Au glorieux édifice de l’art arabe de la guerre, quelques députés marocains apportent leur pierre. En menaçant de prison ferme les Marocains visitant Israël, sans doute qu’ils infligent un camouflet sans précédent à l’Etat hébreu. De ces projets de loi imbéciles, on peut penser plusieurs choses. Qu’une séance à main levée ruine en un instant des décennies de politique étrangère. Que le courage par procuration est plus avantageux qu’une vraie politique sociale.
On peut aussi méditer les paradoxes de la démocratisation. On a assez critiqué la diplomatie parallèle et secrète sous Hassan II. Le parlement, au nom de la souveraineté populaire, empiète désormais sur une chasse gardée. Est-ce un progrès ? Sans doute, s’il s’accompagne de courage. Celui de la transparence : le Maroc a une identité composite, une population diverse ; le Maroc a des amis, il a des ennemis ; cette reconnaissance est le premier pas vers un débat public ouvert et sans populisme vain.
Or, nos élus ne s’y prendraient pas autrement s’ils voulaient nous faire regretter le paternalisme qui veut que la diplomatie soit affaire trop sérieuse pour le peuple. Au nom de quoi se défendent ces textes liberticides ? De la dignité des Marocains, nous dit-on, de leur honneur. Piètre estime de soi, qui place sa dignité dans les prisons, et vaillant honneur, qui combat l’ennemi extérieur en tapant sur de fictifs ennemis intérieurs.
La politique extérieure du Maroc a rarement été du ressort des élus, et encore moins au gré des humeurs populaires.
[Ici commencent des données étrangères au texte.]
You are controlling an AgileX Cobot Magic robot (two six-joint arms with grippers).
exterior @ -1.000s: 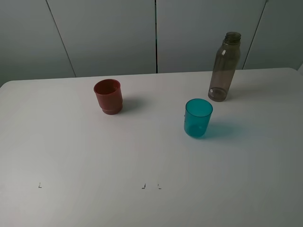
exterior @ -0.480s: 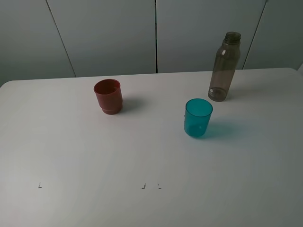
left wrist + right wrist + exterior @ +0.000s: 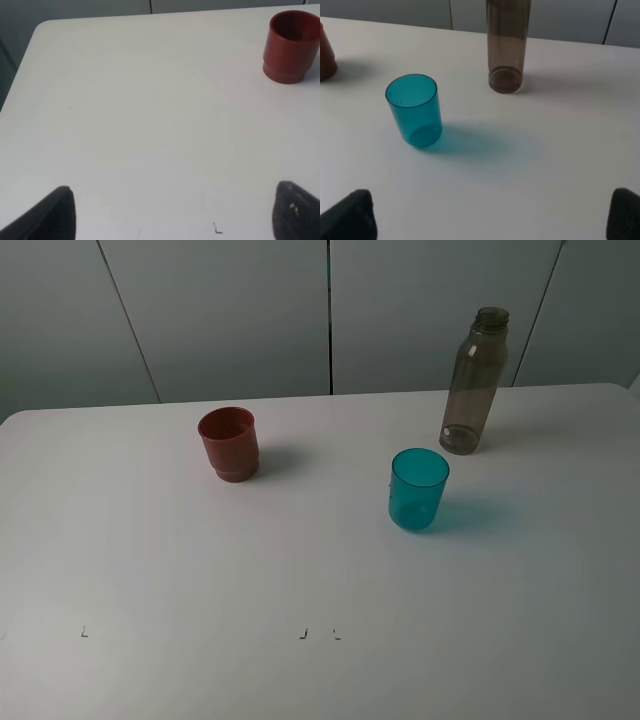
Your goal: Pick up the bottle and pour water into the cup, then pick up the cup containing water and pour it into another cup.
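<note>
Left gripper point(image 3: 172, 212): spread wide, empty | right gripper point(image 3: 492, 215): spread wide, empty, touching nothing

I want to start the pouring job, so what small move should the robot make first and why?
Probably bring the right gripper forward toward the bottle. Its jaws are wide open and empty, the bottle stands upright and untouched on that arm's side of the table, behind the teal cup, and nothing has been poured yet.
</note>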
Rabat a été pro-occidental quand tous juraient par le modèle soviétique, pour des négociations israélo-arabes quand on n’en avait que pour la guerre et la destruction d’Israël. Un demi-siècle plus tard, les régimes prosoviétiques sont tombés en laissant des peuples affamés, et les Palestiniens, les premiers, dialoguent avec Israël.
Notre démocratie en transition veut rembobiner l’histoire. Puisqu’il est désormais permis de légiférer sur les relations étrangères, votons des lois d’emprisonnement, de dégradation civique. Votons des lois comme on fait des émeutes. Dans l’emportement et l’oubli. Puisqu’on est en démocratie, hurlons avec les loups. Ça ne coûte rien et ça peut rapporter quelques voix.
Qu’on ne s’y trompe pas : la question israélienne n’est qu’une mise à l’épreuve. D’autres domaines, plus importants encore, sont en friche pour la jeune démocratie. Or, quelle confiance accorder à ceux qui saccagent sans mesure la diplomatie du pays lorsqu’il leur faudra, demain, légiférer à propos des affaires islamiques, de la sécurité intérieure ou des libertés fondamentales ?
Les Egyptiens, qui donnent des leçons de panarabisme, sont en paix avec Israël depuis trente ans. Cela s’appelle la dictature, qui sait ménager l’intérêt bien compris, côté face, et l’honneur de la rue, côté pile. Le Maroc, le premier pays arabe, peut s’engager, comme la Turquie, dans cette ultime gageure : ménager la dignité de son peuple – sa liberté politique – et le réalisme politique et historique. Mais pour cela, il faut moins de lois, et un peu plus de raison.
Les Marocains, qui ont besoin de visas pour visiter la moitié du monde, risqueront désormais la prison en visitant l’autre moitié – car, je ne vois pas pourquoi la Corée du Nord ou Cuba ne suivraient pas ? Grande politique : au pays qui nous déplaît, on infligera l’indigne châtiment de le priver de touristes marocains.